** Required action **
All lines in the material below that contain "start" should be located and copied.
________________________
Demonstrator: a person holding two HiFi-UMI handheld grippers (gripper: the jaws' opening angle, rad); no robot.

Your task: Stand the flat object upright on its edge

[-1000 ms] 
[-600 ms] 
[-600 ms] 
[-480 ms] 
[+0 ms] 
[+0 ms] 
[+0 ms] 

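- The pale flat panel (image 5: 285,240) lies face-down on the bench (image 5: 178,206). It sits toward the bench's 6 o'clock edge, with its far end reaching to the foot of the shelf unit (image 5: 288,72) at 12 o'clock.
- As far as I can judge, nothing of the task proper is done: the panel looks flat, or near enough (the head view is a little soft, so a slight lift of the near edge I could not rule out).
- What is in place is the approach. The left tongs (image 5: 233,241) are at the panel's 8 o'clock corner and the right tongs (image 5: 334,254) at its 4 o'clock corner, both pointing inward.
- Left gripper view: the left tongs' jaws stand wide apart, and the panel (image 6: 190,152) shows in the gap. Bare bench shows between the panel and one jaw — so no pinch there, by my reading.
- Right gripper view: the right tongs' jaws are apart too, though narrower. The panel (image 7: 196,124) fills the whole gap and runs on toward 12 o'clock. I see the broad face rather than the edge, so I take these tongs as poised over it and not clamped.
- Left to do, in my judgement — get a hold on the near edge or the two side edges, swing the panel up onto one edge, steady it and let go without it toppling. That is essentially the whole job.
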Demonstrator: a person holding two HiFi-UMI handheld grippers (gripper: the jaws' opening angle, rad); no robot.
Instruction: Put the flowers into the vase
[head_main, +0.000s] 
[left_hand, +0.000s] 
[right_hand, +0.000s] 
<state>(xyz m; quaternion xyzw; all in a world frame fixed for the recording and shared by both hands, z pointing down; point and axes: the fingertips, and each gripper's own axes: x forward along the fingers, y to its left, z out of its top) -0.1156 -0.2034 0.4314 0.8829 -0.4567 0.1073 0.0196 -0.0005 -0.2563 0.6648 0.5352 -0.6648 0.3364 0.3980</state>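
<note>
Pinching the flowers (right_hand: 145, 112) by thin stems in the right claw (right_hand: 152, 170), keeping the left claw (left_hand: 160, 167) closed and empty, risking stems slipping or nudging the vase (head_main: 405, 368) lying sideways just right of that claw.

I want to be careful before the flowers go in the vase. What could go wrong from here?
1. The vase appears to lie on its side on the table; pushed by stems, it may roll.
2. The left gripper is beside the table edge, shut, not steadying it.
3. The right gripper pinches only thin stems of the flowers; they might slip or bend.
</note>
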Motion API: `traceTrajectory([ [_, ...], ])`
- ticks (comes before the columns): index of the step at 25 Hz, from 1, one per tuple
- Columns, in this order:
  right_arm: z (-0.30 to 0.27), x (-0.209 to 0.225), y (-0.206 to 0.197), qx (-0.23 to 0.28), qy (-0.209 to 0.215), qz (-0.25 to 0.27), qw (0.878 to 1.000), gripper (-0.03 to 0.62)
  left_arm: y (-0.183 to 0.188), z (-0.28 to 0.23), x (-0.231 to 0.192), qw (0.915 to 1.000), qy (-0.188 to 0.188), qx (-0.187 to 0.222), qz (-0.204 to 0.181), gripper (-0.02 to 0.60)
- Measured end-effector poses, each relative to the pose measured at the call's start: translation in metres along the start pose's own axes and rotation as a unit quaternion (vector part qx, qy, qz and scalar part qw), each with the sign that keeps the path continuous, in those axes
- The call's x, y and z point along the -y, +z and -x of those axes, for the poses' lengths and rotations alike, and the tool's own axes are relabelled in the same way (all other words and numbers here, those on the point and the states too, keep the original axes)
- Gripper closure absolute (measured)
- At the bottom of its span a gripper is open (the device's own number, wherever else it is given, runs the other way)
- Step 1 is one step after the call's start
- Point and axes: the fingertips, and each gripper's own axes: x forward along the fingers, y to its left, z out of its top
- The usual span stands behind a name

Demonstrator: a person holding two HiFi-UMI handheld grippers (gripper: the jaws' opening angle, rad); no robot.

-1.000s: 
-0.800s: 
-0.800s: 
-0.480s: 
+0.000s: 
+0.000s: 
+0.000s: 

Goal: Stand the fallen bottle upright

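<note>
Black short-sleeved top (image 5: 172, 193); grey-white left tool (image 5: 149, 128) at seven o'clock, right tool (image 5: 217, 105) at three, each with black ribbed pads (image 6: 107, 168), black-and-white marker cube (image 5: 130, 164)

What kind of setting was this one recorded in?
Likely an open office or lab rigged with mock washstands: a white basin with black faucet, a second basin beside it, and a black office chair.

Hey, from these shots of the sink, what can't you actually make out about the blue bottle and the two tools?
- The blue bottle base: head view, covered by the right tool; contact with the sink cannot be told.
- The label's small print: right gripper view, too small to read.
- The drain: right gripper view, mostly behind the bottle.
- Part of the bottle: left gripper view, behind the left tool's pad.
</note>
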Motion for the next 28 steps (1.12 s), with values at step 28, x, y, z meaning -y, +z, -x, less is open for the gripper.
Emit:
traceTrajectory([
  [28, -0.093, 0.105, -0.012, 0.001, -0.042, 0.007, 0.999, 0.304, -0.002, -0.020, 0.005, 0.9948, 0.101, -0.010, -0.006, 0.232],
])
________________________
** Output for this exercise **
- Measured end-effector poses, each relative to the pose measured at the call's start: translation in metres along the start pose's own axes and rotation as a unit quaternion (vector part qx, qy, qz and scalar part qw), each with the sign that keeps the path continuous, in those axes
- Step 1 is one step after the call's start

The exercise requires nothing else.